Butler crossed Union commander Winfield Scott by his unauthorized actions in confronting secessionists in Baltimore and was sent to Fort Monroe in Virgina. Postmaster General Montgomery Blair wrote Butler in late May praising him for declaring escaped slaves to be “contraband of war: “The Secessionists have used them to do all their fortifying, and I suppose nobody can doubt that this sort of work at which the Secessionists have applied themselves with immense energy is the essence of their military operations. The question is to come up in the Cabinet tomorrow, and whilst your brother says that old Scott said he intended ordering you to change your actions, the President told me this morning that he had not seen old Lundy as merry since he had known him, as he was this morning at your decision on the fugitive slave question. He called it Butler’s fugitive slave law. The President seemed to think it a very important subject, however, and one requiring some thought in view of the numbers of negroes we are likely to have on hand in virtue of this new doctrine.”4

Butler later served in Union commands in Louisiana where he took over after the capture of New Orleans in April 1862 and was a tough, effective and controversial military governor who was nicknamed “Beast Butler.” He was frequently surrounded by the aura of corruption although his personal involvement was never proven. Self-absorbed and self-aggrandizing, he was an ambitious bundle of contradictions. Butler went from opposing black soldiers to using them in the army. In 1863, he was named to command the Department of Virginia and North Carolina and in 1864 he was put in charge of Union efforts to control potential Election Day riots in New York City. He was more effective as a military governor than as a general—bungling both the defense of Bermuda Hundred in Virginia and the attack on Fort Fisher in North Carolina in December 1864.

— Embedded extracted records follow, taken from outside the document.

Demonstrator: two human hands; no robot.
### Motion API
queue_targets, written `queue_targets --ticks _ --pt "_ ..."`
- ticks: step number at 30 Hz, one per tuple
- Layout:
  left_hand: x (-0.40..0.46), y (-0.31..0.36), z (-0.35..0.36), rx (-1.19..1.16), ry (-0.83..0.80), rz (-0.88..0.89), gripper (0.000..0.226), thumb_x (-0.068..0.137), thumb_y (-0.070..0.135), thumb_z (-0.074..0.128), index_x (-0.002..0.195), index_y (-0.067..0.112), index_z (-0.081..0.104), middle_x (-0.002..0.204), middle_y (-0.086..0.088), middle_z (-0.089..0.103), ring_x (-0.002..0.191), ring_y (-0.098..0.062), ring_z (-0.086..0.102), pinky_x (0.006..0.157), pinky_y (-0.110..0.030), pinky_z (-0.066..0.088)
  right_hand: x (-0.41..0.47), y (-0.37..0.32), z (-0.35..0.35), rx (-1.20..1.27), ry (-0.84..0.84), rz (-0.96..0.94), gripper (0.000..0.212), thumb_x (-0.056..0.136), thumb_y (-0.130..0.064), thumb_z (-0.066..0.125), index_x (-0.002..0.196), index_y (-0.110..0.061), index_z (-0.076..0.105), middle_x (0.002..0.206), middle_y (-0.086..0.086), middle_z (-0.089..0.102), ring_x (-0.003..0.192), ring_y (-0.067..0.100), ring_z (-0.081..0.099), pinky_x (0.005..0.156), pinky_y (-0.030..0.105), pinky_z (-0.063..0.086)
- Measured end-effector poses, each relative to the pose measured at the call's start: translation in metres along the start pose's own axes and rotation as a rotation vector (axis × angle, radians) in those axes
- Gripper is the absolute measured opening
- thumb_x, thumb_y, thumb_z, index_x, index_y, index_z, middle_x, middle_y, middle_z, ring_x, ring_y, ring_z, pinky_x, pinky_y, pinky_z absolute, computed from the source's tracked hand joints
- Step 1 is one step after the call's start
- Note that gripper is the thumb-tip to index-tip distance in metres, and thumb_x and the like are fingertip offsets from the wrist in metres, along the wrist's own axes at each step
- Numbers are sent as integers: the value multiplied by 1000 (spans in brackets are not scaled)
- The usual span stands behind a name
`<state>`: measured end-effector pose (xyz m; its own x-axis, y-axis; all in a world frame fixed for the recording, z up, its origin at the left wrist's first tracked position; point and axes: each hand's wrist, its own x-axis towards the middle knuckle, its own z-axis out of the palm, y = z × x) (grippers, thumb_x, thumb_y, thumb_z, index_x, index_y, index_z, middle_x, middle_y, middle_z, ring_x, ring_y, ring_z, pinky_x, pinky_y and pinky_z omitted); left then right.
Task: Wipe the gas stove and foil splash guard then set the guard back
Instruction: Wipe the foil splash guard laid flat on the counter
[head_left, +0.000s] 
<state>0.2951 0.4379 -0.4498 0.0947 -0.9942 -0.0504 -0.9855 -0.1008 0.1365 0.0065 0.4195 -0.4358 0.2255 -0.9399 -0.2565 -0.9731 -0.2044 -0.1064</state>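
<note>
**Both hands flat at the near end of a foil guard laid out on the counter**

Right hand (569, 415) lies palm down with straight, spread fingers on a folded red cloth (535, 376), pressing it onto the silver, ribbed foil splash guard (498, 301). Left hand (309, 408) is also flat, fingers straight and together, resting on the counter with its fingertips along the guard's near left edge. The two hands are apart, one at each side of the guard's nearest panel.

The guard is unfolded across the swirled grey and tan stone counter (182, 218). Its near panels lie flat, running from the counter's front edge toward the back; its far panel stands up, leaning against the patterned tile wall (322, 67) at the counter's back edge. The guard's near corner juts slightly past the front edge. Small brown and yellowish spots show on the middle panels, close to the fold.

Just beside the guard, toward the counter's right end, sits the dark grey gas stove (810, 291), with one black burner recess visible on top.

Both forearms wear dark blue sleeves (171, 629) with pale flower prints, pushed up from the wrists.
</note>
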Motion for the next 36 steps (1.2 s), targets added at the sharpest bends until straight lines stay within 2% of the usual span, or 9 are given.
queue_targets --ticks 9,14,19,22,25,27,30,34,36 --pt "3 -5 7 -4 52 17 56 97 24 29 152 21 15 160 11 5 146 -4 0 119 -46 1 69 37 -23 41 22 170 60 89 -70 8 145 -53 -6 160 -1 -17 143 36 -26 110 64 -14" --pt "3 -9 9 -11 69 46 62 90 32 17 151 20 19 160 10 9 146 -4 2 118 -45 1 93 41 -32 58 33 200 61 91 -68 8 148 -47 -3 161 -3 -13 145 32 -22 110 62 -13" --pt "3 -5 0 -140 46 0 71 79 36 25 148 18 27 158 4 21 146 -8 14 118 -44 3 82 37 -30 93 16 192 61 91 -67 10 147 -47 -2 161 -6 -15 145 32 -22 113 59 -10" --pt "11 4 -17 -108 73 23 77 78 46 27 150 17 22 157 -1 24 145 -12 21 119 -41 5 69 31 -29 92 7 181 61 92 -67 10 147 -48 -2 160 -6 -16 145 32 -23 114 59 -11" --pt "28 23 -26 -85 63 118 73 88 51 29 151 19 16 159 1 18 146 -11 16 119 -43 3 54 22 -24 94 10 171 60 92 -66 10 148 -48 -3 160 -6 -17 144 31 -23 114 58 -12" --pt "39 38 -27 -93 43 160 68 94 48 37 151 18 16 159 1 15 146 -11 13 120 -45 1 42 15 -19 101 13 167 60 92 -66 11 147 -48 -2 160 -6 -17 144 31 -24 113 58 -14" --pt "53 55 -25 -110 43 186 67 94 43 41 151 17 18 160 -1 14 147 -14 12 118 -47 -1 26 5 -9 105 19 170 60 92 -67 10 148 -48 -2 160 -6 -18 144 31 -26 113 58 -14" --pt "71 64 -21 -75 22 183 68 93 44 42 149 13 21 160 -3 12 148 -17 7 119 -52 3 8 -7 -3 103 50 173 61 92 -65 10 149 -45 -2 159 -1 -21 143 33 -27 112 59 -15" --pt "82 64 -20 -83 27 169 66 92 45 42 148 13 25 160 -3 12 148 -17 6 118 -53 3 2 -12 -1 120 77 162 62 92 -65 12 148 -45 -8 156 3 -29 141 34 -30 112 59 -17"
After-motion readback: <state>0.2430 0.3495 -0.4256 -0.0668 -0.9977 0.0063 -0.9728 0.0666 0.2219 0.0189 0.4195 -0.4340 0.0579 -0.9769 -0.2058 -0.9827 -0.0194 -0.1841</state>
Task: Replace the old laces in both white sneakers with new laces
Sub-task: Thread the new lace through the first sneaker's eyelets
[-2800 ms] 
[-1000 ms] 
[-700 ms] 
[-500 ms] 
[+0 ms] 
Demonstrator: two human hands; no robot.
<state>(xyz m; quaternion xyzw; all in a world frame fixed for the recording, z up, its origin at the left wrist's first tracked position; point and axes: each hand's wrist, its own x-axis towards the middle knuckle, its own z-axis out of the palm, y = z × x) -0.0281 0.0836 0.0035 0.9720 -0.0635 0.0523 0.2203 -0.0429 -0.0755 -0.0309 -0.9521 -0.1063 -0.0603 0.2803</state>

He frequently visited the White House between military appointments. William O. Stoddard recalled the first visit in April 1861: “I never saw him wear quite so much uniform as he did when, in 1861, he came up to pay his respects to the President as a commander of Massachusetts militia. He then wore the full uniform of a Bay State militia major general, and a wonderful disguise it was, with a vast amount of sash, mountainous epaulets and a scythe sword with a railway curse in it. The cocked hat was also a curiosity of war – or peace.”5 Regardless of his uniform, Butler was always aware of his own self-importance “Nobody ever doubted his energy; nearly everybody doubted his character. He was endlessly useful and endlessly troublesome. Only a Dickens could do justice to his remarkable combination of gifts, faults, and picturesque anfractuosities,” wrote historian Allan Nevins.6

On one occasion, General Butler complained to Mr. Lincoln about desertions. “‘Mr. President,’ said Butler, “the bounties which are now being paid to new recruits cause very large desertions. Men desert and go home, and get the bounties and enlist in other regiments.’ ‘That is too true,’ he replied, ‘but how can we prevent it?’ ‘By vigorously shooting every man who is caught as a deserter until it is found to be a dangerous business.’ A saddened, weary look came over his face which I had never seen before, and he slowly replied, ‘You may be right – probably are so; but God help me, how can I have a butcher’s day every Friday in the Army of the Potomac?'”7

Biographer Richard S. West, Jr. wrote of one Lincoln summons to the White House: “A telegram informing him that he was being considered for ‘a peculiar and important service’ urged him to come to the White House immediately upon debarking in New York. In Washington after Lincoln had greeted him, Butler asked why he had been recalled from New Orleans. Lincoln replied that he was not at liberty to tell him, but that he might ask Stanton.” What followed resembled a charade. Stanton told Butler: “The reason was one which does not imply, on the part of the Government, any want of confidence in your honor as a man or in your ability as a commander.” Butler replied that “yyou have told me what I was not recalled for. I now ask you to tell me what I was recalled for.” Stanton replied that a fellow lawyer, it was of no use your filing a bill of discovery upon me, for I shan’t tell you.’” Butler refused to play this game and held out for a return to his former command in New Orlaans, but President Lincoln was not ready again to replace one Massachusetts political general with another in Louisiana. Instead, Butler got a furlough home.8

As one of the army’s most prominent political generals, Butler had the potential to cause political trouble for President Lincoln, especially given his strong relations with Radical Republicans in Congress. Mr. Lincoln used former War Secretary Simon Cameron to sound out Butler’s political intentions in 1864. Butler denied presidential ambitions and the President tried to keep him happy with other military employment until General Grant removed him from command in Virginia in early 1865. The President himself considered Butler “as full of poison gas as a dead dog.”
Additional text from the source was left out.